Problem statement ::
Scan the data for "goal" and copy the lines it appears in.

______________________________

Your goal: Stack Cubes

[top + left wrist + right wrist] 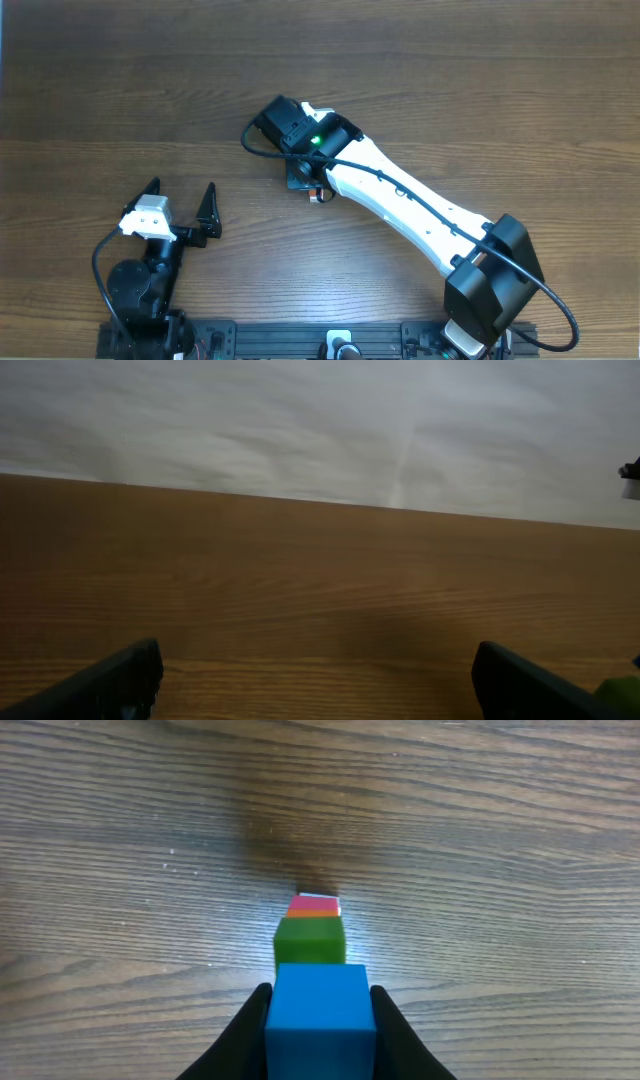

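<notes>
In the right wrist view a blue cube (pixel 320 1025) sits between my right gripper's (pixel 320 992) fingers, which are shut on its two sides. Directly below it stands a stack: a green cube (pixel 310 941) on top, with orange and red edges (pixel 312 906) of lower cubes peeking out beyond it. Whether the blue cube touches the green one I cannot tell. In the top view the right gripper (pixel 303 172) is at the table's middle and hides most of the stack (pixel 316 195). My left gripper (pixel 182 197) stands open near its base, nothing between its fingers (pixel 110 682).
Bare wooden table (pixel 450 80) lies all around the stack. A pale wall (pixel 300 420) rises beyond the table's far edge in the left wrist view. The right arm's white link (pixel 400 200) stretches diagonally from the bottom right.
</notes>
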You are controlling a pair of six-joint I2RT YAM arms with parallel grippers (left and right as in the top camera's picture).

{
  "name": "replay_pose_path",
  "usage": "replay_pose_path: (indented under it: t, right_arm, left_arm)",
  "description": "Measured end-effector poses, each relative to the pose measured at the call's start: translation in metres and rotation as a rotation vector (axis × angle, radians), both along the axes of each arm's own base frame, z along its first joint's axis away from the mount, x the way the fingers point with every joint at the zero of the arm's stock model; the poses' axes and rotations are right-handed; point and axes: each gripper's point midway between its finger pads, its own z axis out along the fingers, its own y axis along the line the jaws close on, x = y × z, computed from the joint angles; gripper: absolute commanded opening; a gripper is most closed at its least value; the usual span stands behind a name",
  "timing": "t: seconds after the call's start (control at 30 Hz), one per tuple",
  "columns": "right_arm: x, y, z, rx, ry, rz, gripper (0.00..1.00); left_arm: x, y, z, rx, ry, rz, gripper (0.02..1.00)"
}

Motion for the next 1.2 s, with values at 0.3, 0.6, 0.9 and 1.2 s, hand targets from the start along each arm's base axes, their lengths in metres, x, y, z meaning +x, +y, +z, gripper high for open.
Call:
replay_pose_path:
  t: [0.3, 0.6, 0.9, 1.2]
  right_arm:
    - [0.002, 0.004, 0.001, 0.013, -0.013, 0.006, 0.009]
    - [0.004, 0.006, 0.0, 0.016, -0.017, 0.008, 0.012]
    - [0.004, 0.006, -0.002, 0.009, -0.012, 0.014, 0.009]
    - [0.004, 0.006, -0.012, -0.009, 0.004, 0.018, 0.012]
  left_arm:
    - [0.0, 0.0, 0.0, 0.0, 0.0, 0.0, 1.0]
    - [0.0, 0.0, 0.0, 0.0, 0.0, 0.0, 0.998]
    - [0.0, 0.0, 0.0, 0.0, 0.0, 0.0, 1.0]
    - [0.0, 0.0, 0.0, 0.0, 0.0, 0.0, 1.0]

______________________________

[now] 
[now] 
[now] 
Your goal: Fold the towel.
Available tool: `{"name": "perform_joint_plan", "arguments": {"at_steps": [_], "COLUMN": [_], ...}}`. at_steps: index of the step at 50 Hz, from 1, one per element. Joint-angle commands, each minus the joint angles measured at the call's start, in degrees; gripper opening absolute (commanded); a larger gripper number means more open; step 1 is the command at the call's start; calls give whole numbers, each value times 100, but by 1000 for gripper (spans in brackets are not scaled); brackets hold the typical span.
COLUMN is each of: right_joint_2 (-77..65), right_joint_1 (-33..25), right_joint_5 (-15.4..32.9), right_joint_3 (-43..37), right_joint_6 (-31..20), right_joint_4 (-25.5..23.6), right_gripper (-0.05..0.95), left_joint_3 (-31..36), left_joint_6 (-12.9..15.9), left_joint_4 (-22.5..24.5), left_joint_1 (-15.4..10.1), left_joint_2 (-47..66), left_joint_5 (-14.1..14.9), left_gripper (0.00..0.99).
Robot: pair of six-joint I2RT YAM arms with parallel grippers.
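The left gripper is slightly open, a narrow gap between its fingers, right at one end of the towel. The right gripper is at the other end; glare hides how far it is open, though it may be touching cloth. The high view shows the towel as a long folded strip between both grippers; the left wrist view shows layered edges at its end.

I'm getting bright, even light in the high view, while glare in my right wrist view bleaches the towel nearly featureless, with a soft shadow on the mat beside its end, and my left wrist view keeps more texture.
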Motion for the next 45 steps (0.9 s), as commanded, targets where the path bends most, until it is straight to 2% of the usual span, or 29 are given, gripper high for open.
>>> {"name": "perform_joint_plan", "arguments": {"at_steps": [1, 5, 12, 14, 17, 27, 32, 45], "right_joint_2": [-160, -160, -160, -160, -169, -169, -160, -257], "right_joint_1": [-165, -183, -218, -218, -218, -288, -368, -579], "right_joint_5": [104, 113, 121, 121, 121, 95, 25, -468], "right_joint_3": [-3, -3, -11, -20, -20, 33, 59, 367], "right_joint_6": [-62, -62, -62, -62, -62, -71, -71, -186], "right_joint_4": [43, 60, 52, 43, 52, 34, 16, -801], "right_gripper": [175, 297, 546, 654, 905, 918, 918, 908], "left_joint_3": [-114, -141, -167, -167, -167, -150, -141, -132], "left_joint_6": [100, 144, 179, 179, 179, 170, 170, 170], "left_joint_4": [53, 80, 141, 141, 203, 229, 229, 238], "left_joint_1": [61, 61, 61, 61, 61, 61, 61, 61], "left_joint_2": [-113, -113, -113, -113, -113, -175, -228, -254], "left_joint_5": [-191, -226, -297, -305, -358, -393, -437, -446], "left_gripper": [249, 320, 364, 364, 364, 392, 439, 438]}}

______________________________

Response area ::
Your goal: Stack Cubes
Your goal: Fold the towel.

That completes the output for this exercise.